“The kind of job where you come in and work 9 to 5, and where someone tells you what to do all day is becoming scarcer and scarcer,” said Erik Brynjolfsson, an economics professor at M.I.T. and co-author of “Race Against the Machine,” a book about how automation is changing the job market. “The kind of job where you have to hustle and hustle and where you’re not sure whether you will have enough clients next month, where you have less job security, is becoming much more common.”
Welcome to "Free Agent Nation." What does this economic geography look like? Brian Kelsey (Civic Analytics) holds Austin up as an example:
Some people move to Austin, especially from larger cities, with very unrealistic expectations about salary levels. Many people settle for full-time jobs somewhere but then quickly realize that they can make at least as much money working on their own.
Austin's entrepreneurial culture plays a role in nurturing that trend, but I think it's just as much due to the enterprising nature of people who make the decision to put down roots here, whether they are artists, musicians, finance professionals or software developers.
There are downsides, of course, with health insurance near the top of the list of concerns for these "free agents," as (author and journalist) Daniel Pink calls them. But overall, I think this trend is what makes Austin such an interesting place. If the "Free Agent Nation" were to have a capital, I think Austin would be a strong candidate.

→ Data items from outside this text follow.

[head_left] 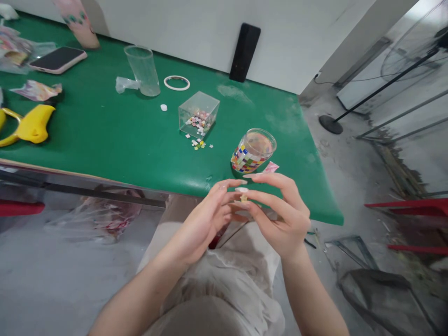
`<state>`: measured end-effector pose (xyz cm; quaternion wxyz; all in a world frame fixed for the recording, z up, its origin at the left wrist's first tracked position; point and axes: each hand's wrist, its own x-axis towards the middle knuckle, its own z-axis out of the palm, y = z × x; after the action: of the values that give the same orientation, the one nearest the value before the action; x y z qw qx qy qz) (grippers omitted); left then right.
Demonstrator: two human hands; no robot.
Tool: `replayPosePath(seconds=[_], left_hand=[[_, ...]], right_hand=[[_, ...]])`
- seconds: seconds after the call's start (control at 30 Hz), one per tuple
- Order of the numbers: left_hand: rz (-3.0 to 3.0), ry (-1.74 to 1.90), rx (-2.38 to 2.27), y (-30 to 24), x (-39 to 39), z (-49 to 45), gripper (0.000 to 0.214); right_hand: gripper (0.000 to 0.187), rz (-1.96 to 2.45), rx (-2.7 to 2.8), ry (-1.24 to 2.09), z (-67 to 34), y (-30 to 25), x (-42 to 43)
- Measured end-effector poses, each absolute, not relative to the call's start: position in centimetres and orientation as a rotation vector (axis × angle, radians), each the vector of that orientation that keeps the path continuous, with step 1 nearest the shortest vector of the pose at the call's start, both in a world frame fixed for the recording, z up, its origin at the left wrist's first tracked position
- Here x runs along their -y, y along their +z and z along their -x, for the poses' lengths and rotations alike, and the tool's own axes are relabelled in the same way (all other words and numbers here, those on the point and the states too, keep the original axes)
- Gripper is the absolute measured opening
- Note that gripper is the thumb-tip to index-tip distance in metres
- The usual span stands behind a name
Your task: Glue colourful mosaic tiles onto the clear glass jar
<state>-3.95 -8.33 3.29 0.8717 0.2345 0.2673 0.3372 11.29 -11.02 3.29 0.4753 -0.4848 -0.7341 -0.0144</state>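
Pinching a small star point(244, 198) between thumb and finger, the right hand point(287, 215) hangs in front of the near edge of the green desk point(115, 140); its index finger reaches out above the star; the left hand point(206, 217) faces it from the other side, fingers loosely bent and their tips close to the star, though I cannot tell whether they touch it or hold anything.

Just beyond the fingertips stands the cup point(249, 161), upright and covered around its lower wall with coloured squares, its rim clear; a pink scrap point(271, 167) lies beside it; farther back and to the left sits a clear box point(191, 112) with small pieces point(200, 120) inside, and more stars and squares lie loose just in front of it.

Behind the box lies a white ring point(177, 83), near a clear tumbler point(144, 72); a black phone point(245, 52) leans against the wall point(196, 28); toward the left end are a second phone point(58, 59), lying flat, and a yellow tool point(33, 125).
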Motion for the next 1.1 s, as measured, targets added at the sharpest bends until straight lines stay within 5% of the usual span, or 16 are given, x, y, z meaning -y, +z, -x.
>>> replayPosePath(seconds=[0.4, 1.1], left_hand=[[-0.402, 0.67, -0.495, 2.6, 8.8, 3.9, 0.022], [-0.191, 0.684, -0.485, 2.7, 8.3, 2.5, 0.012]], right_hand=[[0.03, 1.166, 1.729, -0.124, -11.2, 2.4, 11.0], [0.014, 1.161, 1.852, -0.158, -11.9, 3.2, 10.1]])
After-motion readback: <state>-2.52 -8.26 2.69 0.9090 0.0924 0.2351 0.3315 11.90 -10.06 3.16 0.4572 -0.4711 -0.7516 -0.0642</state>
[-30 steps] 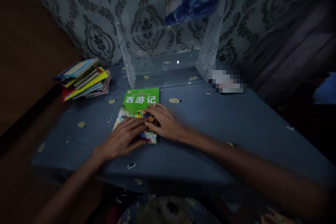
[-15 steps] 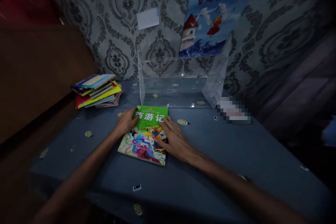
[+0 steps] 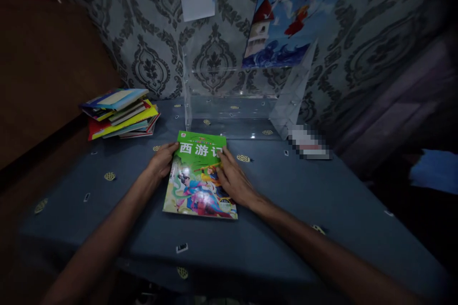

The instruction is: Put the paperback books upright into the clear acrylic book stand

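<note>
A picture book [image 3: 193, 174] with a green top, white Chinese characters and colourful drawn figures lies between my hands, front cover up. At its upper left edge, my left hand [image 3: 162, 162] grips it with the fingers curled in toward the side. My right hand [image 3: 234, 178] holds the opposite edge, its thumb over the cover near the orange figure. The fingertips at the edges are partly hidden. Whether the book rests fully on the cloth or is slightly raised, I cannot tell.
Behind the book stands a clear acrylic rack [image 3: 232, 128]. To the left is an uneven stack of books [image 3: 123, 116]. A pixelated item [image 3: 309, 143] lies right of the rack. A blue poster [image 3: 279, 24] hangs on the patterned wall. Blue cloth [image 3: 286, 186] covers the table.
My left hand has shifted from on top of the cover to the book's left edge. The book has turned slightly and appears larger. The whole view has shifted a little.
</note>
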### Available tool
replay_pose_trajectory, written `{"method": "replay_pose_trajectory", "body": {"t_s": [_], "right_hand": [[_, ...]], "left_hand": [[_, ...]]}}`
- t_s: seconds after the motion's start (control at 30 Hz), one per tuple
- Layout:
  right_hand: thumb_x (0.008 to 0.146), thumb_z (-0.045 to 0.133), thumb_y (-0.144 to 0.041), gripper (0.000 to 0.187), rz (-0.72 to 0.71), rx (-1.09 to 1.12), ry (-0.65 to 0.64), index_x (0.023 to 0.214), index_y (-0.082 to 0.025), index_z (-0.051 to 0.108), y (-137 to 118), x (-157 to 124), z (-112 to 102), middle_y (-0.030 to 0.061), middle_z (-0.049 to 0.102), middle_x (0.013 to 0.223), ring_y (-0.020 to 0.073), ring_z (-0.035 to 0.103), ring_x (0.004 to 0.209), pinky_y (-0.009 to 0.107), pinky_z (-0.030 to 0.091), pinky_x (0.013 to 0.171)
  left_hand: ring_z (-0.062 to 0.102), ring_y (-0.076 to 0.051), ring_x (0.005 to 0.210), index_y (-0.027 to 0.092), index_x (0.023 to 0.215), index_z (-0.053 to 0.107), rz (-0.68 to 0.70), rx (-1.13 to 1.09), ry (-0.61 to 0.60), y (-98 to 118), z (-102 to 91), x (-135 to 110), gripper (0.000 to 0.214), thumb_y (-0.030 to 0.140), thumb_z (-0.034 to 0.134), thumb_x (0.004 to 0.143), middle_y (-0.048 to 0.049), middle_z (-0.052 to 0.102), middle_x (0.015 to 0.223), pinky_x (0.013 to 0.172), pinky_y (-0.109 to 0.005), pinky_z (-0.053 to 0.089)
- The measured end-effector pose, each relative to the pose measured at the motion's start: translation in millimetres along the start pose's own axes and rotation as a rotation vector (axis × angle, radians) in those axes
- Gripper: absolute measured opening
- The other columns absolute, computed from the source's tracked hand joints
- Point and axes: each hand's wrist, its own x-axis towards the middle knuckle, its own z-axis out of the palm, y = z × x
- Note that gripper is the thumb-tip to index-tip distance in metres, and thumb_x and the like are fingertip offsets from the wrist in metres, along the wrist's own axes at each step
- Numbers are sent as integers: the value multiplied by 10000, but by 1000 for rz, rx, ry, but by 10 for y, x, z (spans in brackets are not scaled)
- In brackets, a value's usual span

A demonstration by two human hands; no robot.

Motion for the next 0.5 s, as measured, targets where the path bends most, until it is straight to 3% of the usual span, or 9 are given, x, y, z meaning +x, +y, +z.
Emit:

Emphasis added. Why Austin? Missing is a theoretical lens to make sense of the trend. Enrico Moretti offers such a perspective, which is why I highly recommend his book, "The New Geography of Jobs." Instead of fitness instructors, Moretti discusses yoga teachers. Business is booming. This is the spillover from innovation. Such jobs support a wide variety of services. But some places are better than others. Where the innovation labor market is "thick", associated jobs (innovation job multipliers) pay better.
Kelsey is describing a different kind of free agent, people at the top of the talent food chain. Young, smart, and ambitious people move to cool Portland, Oregon. The dream doesn't pan out. One can either return home or go 1099 in order to stay. For this sector, Austin could be the capital. However, the spillover free agent economy (e.g. fitness instructors) isn't as strong. That's how I would define Austin's challenges. Is the labor market thick enough?
That's a fair question as long as forces of agglomeration continue to shape the Innovation Economy. I'm seeing evidence of diffusion. These forces put a host of other cities in play, namely those with less expensive real estate and a college educated workforce. (See Pittsburgh.) Free agents should be looking at emerging metros, not established ones.